I know this time of year can be hard on many people. There are reminders everywhere we look taking us back to a past of happier times in our life. Perhaps, you may have never experienced a joyful Christmas and do not understand the blissful happiness exuding from so many.
Many people are busy celebrating with family and friends. Shopping and spending money on presents. Their joy and happiness can be a reminder that you are not in that same position in life, which can feel like salt being rubbed in a wound.
Although this is my favorite time of year for many reasons, I have had my share of holiday seasons that were not exciting or filled with blissful memories. This time of year is not immune to hardship, despite the many efforts to bring joy into the season.
Instead of looking down or trying to quiet the joy from others when we are going through our less exciting holiday season, perhaps we can observe their happiness with a knowing that one day that will be us enjoying the holidays.
This reminds me when my oldest son Ryland was little. My best friend and I became pregnant at the same time. Our boys would be a few months apart in age. What was going to be a fun experience raising our children together turned into two separate worlds of parenting.
While Ryland had severe delays due to a lack of oxygen at birth, my best friend was able to experience the normal phases of watching a healthy child grow. In the early years, we would talk on the phone almost daily. She would share with me all the new things her son was doing at the expected stages. As she would tell me her exciting story of all his firsts, I would silently be crying on the phone.
People love sharing the highs of their life with others. She never knew I was crying on the other side of the phone. I would always gain enough composure in between my hidden sadness to say words of happiness to mirror her joy. I never wanted to dim her light or stop her from sharing these amazing moments that I knew I would never experience with Ryland.
I knew in my heart that one day I would want to share something amazing that happened with Ryland. How could I stifle her joyful moments because it made me uncomfortable? Those days of sharing happier stories about Ryland eventually came. Although my highs looked different than her highlights of her life, they still happened, and I was able to share those stories with her when they arrived.
All of us experience the ebb and flow of life bringing us to our highest peaks and sinking us to our lowest depths throughout our journey. If this holiday season is filled with more sadness than happiness, know that you will not be this sad forever. The ebb and flow of life will bring you back up again despite how hard that is to imagine right now. If there is any certainty in life, it is that we never stay in one place for long and change will occur.
The sun always sets on our best and worst days and rises again. If this holiday season has not been the best, take this time to take care of yourself.
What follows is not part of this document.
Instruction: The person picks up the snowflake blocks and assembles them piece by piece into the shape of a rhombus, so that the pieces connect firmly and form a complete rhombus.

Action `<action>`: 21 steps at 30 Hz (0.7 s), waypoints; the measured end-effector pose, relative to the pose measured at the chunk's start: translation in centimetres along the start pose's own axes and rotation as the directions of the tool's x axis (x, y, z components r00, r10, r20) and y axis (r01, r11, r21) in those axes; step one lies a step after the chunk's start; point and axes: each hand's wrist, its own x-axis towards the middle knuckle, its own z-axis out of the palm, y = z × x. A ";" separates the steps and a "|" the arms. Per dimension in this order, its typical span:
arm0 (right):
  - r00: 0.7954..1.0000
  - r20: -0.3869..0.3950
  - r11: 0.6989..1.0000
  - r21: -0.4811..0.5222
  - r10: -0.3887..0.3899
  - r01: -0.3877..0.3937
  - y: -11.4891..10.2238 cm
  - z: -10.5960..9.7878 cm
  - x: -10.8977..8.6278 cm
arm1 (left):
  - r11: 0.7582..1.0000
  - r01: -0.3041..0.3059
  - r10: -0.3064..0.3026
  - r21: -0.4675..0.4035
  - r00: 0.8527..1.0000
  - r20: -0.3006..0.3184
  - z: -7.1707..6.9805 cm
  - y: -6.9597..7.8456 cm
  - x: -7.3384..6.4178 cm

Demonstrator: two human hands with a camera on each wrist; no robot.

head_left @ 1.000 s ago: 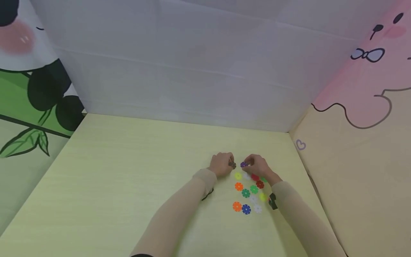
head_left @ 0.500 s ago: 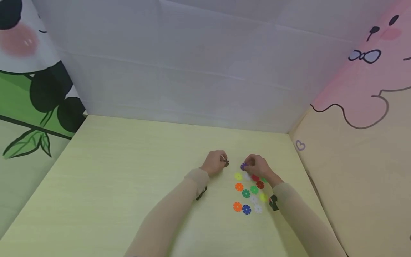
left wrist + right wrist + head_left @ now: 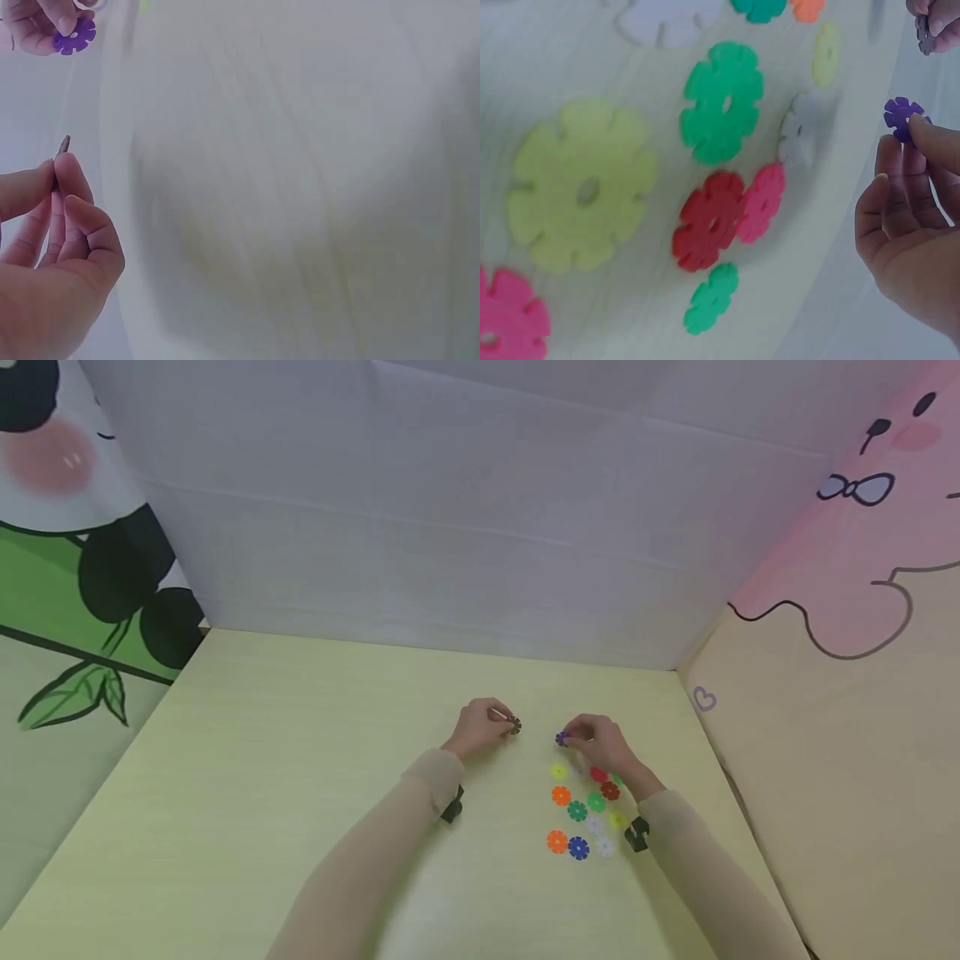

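Note:
My left hand [image 3: 477, 727] pinches a brown notched disc [image 3: 514, 725], one of the flower-shaped linking pieces, between thumb and fingertips. In the left wrist view the brown disc [image 3: 65, 143] is turned edge-on. My right hand [image 3: 602, 745] pinches a purple notched disc [image 3: 562, 739] by its edge; its centre hole and slots show in the right wrist view, where the purple disc [image 3: 901, 116] faces the camera. A gap separates the two discs. Both hands are above the far right part of the table [image 3: 300, 777].
Several loose discs lie on the table below my right hand, among them an orange disc [image 3: 557, 842], a blue disc [image 3: 578, 847], a yellow disc [image 3: 583, 185] and a dark red disc [image 3: 709, 221]. A pale wall [image 3: 420, 527] stands behind; a printed wall [image 3: 840, 693] bounds the right side.
My left hand has moved left and slightly away from me with the brown disc, widening the gap to the purple one. My right hand has shifted only a little. The loose discs stay put.

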 end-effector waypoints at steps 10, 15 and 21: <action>0.997 -0.063 0.995 0.084 -0.040 0.045 -2.2 0.7 0.1 | 0.998 0.018 -0.019 -0.058 1.000 -0.022 -1.5 0.7 -0.7; 0.995 -0.065 0.990 0.117 -0.077 0.084 -3.5 1.3 0.1 | 0.995 0.026 -0.031 -0.092 0.998 -0.052 -2.2 1.0 -1.5; 0.987 -0.092 0.982 0.130 -0.128 0.139 -4.4 1.6 0.0 | 0.983 0.016 -0.028 -0.182 0.997 -0.066 -2.9 1.8 -2.7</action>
Do what you need to do to move through each moment.
It is okay to skip some traditions. It is okay to say “no” to your loved ones. It is okay to remove some people from your gift giving list. It is okay to take time for yourself to recharge and heal.
On the contrary, if this is an amazing holiday season for you, then enjoy it all…the lights, the decorations, the food, friends, family, the festive activities, the joy that the energy this time of year can bring, and the music. Enjoy each moment and file it away in your mind in case you need to refer to it at a later date to uplift your spirit. This time of year can be magical.
Whichever type of season this is in your life right now, I hope you will find peace, love, and kindness.